Action item:
What you need to produce is the complete listing, repeated exactly.
★ ★ ★
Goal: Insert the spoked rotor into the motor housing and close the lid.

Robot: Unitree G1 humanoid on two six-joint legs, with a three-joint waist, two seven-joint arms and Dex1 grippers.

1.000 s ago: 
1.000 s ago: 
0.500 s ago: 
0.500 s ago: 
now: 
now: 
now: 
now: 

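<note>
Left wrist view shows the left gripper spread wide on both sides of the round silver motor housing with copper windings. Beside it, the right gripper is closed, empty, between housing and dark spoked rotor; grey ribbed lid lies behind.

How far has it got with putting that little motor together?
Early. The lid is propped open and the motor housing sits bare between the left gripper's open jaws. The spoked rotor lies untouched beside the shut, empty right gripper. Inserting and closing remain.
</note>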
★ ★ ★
Worked solution:
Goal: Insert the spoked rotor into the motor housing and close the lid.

Robot: Unitree G1 humanoid on two six-joint legs, with a three-joint waist, two seven-joint arms and Dex1 grippers.

1.000 s ago: 
1.000 s ago: 
0.500 s ago: 
0.500 s ago: 
now: 
now: 
now: 
now: 

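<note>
Left wrist view shows the left gripper spread wide on both sides of the round silver motor housing with copper windings. Beside it, the right gripper is closed, empty, between housing and dark spoked rotor; grey ribbed lid lies behind.

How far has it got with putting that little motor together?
Early. The lid is propped open and the motor housing sits bare between the left gripper's open jaws. The spoked rotor lies untouched beside the shut, empty right gripper. Inserting and closing remain.
</note>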

Here the exercise is finished.